Using the Integrator (http://integrals.wolfram.com/index.jsp) I get something in terms of Si (http://mathworld.wolfram.com/SineIntegral.html) which is not a closed form solution, so you likely cannot do this using any standard integral solving methods. Maybe a coordinate change would help.

 

[Biftheunderstudy]

I know I have done this at some point, but like you I have forgotten most of it. I would take a Laplace or Fourier transform though, since this is the approach used for sinx/x. So basically your looking for the inverse Laplace of 1/a(s^2+a^2).

 

[SocrPlyr]

The way to do it is definitely to take a Fourier Transform. The if you look at the definition of the transform if you plug in 0 for f, you get the integral you are looking for. So you can use the transform that is already computed for you in 203 in the table. Note with their definition of sinc, a=1/pi for your case. Thus the result is pi*triangle(0)=pi. If you actually need to prove all the steps in between, you are somewhat screwed b/c you have to prove the following:
1. The Fourier Transform is unique. (Hard but you can just say it is known for most proofs.)
2. The inverse transform of triangle is the sinc squared. (In conjunction with 1., this means that the forward transform is the triangle and you are done. I left out some constants, but you get the basic idea. This is not a very hard integral to compute, but it does require integration by parts and Euler's formula.)

Josh

 

[KillerCharlie]

This is screaming for the use of complex variables - actually, I believe that is what Fourier Transforms use.

 

[eskowitz2]

My coworker just sent me a solution to the problem. The solution involves using the trig identity (sin(x))^2 = (1-cos(2x))/2 and Euler's identity to rewrite the integral as

Re[ integral( 0.5 * (1-exp(2*j*x)) / x^2, x, -inf, inf ) ]

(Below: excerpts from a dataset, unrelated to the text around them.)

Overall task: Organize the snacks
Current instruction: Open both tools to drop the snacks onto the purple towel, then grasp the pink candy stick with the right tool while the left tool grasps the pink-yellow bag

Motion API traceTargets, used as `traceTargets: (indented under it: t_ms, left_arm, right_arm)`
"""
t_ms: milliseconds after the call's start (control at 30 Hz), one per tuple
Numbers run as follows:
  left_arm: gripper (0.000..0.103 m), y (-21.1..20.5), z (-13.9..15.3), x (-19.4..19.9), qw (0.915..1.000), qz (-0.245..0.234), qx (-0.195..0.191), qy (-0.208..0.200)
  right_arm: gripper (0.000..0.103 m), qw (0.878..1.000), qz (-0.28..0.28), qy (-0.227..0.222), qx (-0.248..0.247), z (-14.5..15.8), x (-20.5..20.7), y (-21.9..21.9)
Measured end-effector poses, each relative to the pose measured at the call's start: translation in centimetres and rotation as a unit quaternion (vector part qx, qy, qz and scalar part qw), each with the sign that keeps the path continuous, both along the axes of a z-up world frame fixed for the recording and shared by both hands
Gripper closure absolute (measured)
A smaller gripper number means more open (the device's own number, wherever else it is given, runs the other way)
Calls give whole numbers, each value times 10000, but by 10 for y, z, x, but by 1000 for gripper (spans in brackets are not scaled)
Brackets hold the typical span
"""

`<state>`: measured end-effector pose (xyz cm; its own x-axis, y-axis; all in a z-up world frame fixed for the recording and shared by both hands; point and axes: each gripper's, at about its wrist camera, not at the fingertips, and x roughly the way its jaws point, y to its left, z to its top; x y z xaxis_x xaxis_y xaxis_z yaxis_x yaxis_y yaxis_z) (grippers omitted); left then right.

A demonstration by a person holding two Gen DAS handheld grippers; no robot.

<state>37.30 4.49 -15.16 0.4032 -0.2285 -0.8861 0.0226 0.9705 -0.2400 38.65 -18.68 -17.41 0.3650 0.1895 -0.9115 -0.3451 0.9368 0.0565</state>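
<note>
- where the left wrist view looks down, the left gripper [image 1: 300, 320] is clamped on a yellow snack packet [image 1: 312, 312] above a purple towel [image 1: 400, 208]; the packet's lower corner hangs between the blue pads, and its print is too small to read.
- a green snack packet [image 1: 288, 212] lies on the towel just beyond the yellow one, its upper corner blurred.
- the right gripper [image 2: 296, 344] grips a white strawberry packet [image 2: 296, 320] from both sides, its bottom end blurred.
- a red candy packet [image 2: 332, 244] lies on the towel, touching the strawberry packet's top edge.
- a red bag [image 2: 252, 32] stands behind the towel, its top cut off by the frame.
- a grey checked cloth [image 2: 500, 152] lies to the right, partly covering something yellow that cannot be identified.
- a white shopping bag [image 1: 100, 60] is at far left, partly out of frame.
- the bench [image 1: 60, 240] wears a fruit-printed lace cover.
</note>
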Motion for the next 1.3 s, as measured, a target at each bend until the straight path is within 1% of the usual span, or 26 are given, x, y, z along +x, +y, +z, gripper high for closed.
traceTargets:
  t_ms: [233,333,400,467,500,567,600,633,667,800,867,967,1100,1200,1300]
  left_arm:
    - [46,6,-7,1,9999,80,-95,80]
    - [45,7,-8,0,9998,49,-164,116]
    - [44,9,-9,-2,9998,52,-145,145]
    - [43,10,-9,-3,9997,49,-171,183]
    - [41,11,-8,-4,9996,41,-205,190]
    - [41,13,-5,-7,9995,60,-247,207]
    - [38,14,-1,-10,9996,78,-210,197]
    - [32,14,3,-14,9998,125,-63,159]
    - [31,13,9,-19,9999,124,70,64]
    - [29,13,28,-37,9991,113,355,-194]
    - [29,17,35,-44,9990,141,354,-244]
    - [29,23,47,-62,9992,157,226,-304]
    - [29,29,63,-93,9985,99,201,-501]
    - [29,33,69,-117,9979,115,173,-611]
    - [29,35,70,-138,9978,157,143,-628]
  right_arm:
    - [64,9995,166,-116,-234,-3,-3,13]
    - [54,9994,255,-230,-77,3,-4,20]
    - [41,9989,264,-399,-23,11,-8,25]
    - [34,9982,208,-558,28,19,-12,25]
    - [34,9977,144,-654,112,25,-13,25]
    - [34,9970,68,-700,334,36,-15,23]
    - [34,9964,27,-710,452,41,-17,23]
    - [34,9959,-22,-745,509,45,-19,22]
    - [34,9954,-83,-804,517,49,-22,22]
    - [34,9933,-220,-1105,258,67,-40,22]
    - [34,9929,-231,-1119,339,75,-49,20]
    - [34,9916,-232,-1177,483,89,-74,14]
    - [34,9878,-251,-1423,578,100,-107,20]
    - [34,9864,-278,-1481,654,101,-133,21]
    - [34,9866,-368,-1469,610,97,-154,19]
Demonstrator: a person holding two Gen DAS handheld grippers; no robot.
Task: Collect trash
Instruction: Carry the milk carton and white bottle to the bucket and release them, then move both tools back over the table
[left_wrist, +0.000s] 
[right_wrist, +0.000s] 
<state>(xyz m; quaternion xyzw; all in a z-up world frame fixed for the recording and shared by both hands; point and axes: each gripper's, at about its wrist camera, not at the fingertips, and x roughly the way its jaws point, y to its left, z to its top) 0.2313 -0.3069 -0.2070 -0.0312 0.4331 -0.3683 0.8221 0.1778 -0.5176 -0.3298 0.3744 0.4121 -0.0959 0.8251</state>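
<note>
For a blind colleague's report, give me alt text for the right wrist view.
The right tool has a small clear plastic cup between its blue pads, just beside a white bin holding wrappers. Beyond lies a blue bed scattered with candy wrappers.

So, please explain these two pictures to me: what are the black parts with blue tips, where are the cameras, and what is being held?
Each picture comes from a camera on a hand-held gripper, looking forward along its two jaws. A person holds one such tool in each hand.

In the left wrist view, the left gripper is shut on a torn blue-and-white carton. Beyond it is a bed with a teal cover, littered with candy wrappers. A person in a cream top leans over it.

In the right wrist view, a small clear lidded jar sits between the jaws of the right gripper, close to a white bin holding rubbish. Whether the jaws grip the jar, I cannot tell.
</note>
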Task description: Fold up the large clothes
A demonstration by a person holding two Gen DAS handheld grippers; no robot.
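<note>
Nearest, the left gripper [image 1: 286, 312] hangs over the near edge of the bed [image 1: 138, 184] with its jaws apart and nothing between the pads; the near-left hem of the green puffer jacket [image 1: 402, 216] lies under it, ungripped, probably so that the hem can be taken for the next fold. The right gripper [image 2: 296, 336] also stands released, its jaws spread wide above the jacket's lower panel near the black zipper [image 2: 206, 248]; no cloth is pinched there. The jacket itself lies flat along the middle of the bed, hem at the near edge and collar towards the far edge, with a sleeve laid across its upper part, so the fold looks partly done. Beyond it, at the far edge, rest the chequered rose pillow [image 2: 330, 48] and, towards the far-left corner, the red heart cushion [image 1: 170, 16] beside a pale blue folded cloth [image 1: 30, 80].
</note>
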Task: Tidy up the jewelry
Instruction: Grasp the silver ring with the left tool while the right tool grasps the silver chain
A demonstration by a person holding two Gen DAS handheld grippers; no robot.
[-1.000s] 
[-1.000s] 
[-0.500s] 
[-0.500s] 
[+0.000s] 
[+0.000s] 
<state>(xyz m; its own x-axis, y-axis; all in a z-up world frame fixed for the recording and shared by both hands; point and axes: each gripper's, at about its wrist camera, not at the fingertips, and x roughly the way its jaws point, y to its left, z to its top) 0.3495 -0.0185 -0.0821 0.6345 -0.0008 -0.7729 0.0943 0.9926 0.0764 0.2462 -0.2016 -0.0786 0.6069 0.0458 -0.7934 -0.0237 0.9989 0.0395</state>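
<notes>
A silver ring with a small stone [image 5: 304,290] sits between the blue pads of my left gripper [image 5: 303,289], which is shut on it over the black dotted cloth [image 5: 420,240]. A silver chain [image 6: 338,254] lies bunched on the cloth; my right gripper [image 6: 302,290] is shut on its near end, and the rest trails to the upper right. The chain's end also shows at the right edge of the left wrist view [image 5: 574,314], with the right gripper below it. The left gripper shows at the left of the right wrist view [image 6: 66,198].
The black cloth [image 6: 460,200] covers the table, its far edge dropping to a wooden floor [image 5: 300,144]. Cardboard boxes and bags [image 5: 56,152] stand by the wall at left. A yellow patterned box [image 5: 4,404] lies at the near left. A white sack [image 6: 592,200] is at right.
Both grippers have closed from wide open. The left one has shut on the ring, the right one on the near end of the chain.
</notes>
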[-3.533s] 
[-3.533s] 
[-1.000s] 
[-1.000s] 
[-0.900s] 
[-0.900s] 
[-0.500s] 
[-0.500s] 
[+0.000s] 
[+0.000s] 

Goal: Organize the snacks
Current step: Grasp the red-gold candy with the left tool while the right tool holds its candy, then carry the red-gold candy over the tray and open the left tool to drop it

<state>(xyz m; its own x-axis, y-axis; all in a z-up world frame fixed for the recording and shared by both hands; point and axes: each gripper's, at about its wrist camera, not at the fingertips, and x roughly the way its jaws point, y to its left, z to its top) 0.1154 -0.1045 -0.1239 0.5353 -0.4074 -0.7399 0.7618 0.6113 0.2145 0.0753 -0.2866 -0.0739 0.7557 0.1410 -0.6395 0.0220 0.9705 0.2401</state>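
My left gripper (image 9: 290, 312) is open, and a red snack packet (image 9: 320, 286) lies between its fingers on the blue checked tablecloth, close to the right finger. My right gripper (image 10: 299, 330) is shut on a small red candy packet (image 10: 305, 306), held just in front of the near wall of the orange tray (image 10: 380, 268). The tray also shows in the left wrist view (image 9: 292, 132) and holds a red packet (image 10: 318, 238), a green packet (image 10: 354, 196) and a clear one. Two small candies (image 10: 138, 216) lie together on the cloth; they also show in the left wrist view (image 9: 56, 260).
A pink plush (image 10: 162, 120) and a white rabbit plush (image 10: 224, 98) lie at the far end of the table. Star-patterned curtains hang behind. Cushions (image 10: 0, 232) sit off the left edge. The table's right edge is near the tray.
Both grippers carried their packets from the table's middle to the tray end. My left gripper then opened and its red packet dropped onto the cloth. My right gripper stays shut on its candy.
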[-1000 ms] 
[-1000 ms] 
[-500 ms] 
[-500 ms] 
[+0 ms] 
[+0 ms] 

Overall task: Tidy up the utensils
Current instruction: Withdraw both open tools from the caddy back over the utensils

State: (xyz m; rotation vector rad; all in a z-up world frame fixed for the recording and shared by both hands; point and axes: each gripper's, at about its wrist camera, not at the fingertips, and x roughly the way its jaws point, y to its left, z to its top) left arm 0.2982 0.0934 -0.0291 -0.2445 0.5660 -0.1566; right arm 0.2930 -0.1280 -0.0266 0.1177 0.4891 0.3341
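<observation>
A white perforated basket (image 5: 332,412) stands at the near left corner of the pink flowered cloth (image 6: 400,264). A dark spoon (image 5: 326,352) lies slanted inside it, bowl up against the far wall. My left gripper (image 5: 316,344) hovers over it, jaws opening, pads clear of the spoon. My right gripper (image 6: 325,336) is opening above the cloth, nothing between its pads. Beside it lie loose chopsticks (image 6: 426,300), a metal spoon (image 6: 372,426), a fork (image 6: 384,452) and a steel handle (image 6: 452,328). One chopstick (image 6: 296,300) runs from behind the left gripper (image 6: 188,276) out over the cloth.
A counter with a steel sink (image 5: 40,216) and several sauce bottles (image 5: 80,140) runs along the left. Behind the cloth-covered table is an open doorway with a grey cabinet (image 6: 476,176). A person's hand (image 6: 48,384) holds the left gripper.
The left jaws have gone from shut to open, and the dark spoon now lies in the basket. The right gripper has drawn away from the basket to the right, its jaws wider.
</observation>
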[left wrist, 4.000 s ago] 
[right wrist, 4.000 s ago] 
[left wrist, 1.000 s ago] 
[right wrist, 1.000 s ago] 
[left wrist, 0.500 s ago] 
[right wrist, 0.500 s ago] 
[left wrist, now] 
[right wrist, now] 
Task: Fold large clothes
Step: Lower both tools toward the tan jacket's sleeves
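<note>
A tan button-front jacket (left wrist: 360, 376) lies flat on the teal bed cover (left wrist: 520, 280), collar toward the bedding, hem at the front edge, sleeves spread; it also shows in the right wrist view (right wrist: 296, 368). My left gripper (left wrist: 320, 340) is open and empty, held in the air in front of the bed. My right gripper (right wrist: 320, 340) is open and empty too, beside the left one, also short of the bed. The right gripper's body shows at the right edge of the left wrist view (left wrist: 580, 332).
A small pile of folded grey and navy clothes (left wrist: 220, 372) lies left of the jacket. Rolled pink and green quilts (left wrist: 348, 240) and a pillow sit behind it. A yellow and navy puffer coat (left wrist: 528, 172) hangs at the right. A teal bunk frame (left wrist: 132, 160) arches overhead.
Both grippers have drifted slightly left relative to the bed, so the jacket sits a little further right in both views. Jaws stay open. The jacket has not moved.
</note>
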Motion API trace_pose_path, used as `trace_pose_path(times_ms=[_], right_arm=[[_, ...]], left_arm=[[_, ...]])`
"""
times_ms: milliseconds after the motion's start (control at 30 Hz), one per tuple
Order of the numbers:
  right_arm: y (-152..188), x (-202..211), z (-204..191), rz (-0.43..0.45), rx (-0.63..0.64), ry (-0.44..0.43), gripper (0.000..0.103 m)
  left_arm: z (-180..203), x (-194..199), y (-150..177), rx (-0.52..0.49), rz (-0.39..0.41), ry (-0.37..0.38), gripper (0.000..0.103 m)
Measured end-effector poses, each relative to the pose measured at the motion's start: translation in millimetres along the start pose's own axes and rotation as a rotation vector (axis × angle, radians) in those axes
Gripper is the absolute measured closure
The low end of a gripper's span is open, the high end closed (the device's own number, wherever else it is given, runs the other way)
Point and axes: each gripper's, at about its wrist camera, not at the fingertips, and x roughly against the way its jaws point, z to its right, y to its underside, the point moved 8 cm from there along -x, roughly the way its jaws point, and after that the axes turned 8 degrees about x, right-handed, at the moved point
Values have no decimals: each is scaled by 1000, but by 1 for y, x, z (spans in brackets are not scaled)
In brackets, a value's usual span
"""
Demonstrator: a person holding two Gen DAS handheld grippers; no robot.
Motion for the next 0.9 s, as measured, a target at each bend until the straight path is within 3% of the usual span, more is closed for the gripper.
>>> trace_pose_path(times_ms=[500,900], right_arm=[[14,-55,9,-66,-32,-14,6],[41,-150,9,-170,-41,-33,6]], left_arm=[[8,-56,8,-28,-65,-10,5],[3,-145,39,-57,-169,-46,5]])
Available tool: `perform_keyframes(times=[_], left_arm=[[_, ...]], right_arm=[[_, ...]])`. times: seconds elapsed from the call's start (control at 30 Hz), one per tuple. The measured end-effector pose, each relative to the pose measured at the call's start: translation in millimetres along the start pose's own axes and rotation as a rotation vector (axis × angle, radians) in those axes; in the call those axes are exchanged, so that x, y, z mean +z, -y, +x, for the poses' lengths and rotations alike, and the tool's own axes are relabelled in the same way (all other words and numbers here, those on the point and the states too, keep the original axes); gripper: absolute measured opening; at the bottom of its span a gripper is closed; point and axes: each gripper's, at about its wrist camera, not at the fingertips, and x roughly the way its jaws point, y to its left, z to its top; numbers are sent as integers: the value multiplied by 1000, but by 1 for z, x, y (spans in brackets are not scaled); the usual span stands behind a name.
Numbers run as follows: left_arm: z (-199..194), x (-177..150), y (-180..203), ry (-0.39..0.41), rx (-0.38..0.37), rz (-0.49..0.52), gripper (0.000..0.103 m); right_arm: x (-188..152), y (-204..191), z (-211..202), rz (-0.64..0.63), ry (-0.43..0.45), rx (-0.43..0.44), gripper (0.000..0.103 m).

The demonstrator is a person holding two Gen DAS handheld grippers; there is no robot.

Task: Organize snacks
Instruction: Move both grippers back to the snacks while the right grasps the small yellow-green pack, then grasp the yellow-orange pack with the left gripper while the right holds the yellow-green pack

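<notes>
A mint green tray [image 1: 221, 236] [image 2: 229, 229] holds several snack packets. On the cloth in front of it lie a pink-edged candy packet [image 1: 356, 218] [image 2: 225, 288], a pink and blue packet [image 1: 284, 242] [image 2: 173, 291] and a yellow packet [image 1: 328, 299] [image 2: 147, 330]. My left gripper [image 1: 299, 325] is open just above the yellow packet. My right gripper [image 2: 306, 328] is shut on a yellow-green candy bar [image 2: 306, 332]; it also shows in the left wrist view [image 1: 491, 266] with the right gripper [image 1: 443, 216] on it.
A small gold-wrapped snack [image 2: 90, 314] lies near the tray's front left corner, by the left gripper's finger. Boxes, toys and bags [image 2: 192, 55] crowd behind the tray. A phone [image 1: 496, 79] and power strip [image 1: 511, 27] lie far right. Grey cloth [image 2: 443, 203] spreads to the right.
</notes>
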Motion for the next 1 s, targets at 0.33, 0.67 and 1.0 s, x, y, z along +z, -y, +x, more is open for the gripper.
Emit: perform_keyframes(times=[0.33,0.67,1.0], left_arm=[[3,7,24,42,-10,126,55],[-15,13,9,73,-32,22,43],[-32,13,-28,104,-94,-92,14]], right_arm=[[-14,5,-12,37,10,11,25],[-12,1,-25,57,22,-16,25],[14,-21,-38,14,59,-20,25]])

The rest of the solution involves performing a contour integral on a "half doughnut" in the complex plane. The half doughnut is basically a half circle with the (0,0) point notched out because the above equation has a first order pole at x=0.

I have never done contour integrals before so I will just quote the rest of the solution:



"Since the contour encloses no poles, this integral is zero. It has several pieces. As the large circle moves out to infinity, it contributes nothing to the integral because the 1/x^2 factor goes to zero rapidly enough. So the integral along the real axis (Iaxis) and the integral from going halfway around the pole (Ipole) combine to zero. So

Iaxis = -Ipole = pi*j cross residue at x = 0,

since going around the pole clockwise by an angle theta contributes theta cross residue, and here theta = pi.

The integrand's residue at x=0 is the coefficient of the 1/x term in infinite series expansion. Since 1 - exp(2*j*x) = -2*j*x + 2*x^2 + ..., the residue of (1-exp(2*j*x))/(2*x^2) at x = 0 is -j. So Iaxis is pi.

And Iaxis is the original integral so integral( (sin(x)/x)^2, x, -inf, inf ) = pi."



This doesn't make much sense to me, but maybe it does to you...

-Mike

 

[Biftheunderstudy]

Unfortunately, yes it does make sense. Unfortunately because I tried ever so hard to forget residue calculus and contour integrals in complex space....

 

[KillerCharlie]

Hah, I knew it...

...but that's because I'm learning it right now in class...

 

[eskowitz2]

What course would these topics be covered in? I've had a lot of math, but I've never worked with contour integrals before.

 

[SocrPlyr]

I'm still unsure why you would go through all of that instead of just using the FT and a lookup table which is readily available.

Josh

 

[Born2bwire]

Originally posted by: eskowitz2
My coworker just sent me a solution to the problem. The solution involves using the trig identity (sin(x))^2 = (1-cos(2x))/2 and Euler's identity to rewrite the integral as

Re[ integral( 0.5 * (1-exp(2*j*x)) / x^2, x, -inf, inf ) ]

The rest of the solution involves performing a contour integral on a "half doughnut" in the complex plane. The half doughnut is basically a half circle with the (0,0) point notched out because the above equation has a first order pole at x=0.

I have never done contour integrals before so I will just quote the rest of the solution:



"Since the contour encloses no poles, this integral is zero. It has several pieces. As the large circle moves out to infinity, it contributes nothing to the integral because the 1/x^2 factor goes to zero rapidly enough. So the integral along the real axis (Iaxis) and the integral from going halfway around the pole (Ipole) combine to zero. So

Iaxis = -Ipole = pi*j cross residue at x = 0,

since going around the pole clockwise by an angle theta contributes theta cross residue, and here theta = pi.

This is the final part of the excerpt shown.